Diferenças na matéria cinzenta
A análise apontou que tanto a puberdade quanto a gravidez estão associadas a uma redução no volume da matéria cinzenta do córtex, a camada mais externa do cérebro. Embora as alterações não tenham sido idênticas, ambas as fases compartilharam mudanças em certas regiões cerebrais, sendo que as reduções foram mais intensas durante a puberdade.
Já a transição para a menopausa apresentou um comportamento divergente. Entre as 120 mulheres que passaram por esse processo durante o acompanhamento, não houve redução estatisticamente significativa no volume cortical ou no volume total de matéria cinzenta.

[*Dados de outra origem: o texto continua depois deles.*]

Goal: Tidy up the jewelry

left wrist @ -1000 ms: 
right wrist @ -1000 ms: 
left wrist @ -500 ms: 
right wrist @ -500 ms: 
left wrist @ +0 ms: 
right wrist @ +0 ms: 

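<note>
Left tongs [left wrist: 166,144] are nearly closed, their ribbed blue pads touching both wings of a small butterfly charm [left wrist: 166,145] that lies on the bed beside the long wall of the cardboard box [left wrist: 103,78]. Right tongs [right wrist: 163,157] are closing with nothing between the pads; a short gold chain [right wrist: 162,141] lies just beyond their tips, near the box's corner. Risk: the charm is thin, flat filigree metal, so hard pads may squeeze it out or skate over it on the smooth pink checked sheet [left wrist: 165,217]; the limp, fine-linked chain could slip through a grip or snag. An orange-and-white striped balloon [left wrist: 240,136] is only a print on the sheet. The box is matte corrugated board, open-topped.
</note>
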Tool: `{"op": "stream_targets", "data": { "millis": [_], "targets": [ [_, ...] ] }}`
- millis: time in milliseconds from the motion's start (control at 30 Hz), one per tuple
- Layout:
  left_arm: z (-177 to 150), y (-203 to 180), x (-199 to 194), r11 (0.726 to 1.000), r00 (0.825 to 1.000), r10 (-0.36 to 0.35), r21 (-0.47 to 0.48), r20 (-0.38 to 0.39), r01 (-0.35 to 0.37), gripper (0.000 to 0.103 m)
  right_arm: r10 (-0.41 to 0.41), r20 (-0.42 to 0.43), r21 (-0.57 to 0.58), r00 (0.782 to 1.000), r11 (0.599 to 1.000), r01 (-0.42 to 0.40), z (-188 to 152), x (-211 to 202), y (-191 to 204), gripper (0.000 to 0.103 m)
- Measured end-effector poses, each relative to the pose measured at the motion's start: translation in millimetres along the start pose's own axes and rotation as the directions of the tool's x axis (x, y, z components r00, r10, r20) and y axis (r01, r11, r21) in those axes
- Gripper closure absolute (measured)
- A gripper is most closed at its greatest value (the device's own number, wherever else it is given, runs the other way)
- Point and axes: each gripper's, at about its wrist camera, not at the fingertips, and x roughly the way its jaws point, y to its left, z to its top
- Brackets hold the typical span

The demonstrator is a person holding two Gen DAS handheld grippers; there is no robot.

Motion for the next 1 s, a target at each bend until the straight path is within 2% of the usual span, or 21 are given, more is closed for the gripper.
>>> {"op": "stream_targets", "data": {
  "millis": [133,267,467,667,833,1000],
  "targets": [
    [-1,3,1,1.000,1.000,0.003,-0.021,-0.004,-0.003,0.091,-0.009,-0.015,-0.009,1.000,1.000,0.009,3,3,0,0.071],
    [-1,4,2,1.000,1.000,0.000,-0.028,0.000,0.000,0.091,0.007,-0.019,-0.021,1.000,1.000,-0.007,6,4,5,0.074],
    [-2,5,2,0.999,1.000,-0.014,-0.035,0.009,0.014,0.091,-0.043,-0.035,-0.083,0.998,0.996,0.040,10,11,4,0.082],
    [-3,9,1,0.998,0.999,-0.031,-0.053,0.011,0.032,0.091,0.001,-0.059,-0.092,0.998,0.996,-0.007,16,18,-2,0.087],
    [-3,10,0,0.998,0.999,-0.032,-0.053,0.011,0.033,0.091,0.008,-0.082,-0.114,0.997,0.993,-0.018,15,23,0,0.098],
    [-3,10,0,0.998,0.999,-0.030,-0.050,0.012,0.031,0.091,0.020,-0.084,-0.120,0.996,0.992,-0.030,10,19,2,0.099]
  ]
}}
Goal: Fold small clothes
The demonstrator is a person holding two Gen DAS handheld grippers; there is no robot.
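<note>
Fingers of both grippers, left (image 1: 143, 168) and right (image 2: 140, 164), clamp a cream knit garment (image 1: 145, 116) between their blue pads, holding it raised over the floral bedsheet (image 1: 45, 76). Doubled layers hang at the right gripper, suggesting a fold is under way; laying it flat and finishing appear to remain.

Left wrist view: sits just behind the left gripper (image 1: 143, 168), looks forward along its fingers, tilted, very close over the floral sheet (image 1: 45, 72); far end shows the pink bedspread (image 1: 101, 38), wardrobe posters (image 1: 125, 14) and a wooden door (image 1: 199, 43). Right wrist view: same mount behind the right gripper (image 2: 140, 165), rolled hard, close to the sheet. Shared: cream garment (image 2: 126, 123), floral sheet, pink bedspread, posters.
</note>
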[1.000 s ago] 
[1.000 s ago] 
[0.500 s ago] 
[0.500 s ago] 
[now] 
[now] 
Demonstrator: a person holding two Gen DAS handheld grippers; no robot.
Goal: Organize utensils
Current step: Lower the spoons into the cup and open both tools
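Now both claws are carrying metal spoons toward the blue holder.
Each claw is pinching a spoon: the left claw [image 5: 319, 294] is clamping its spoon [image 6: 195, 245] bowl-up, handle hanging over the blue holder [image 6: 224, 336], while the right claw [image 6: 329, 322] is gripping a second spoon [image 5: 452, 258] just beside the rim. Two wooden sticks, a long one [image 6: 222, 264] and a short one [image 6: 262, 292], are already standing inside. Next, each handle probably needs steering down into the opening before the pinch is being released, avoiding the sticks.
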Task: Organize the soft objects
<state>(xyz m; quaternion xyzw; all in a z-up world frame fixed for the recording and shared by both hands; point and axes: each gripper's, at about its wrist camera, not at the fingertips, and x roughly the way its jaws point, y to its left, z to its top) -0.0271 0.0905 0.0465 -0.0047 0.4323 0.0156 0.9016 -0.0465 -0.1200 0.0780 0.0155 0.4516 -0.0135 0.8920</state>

Impacto do envelhecimento e limitações
O estudo observou que reduções volumétricas ligadas à idade ocorreram em mulheres que permaneceram na pré ou pós-menopausa durante todo o período de observação. Diante disso, os autores sugerem, de forma preliminar, que a transição menopausal possa estar relacionada a uma desaceleração temporária dessa perda cerebral associada ao envelhecimento.
Apesar dos achados, a pesquisa não comprova que os hormônios sejam os responsáveis diretos pelas diferenças observadas, uma vez que não houve medições hormonais comparáveis entre as amostras e a classificação das fases baseou-se em relatos das participantes.
A ausência de redução significativa no volume cortical durante a menopausa não indica que o cérebro permaneça inalterado. Para a pesquisadora Marín Jiménez, a compreensão total do significado dessas mudanças e sua relação com a saúde feminina dependerá de novos estudos que incluam medições hormonais diretas.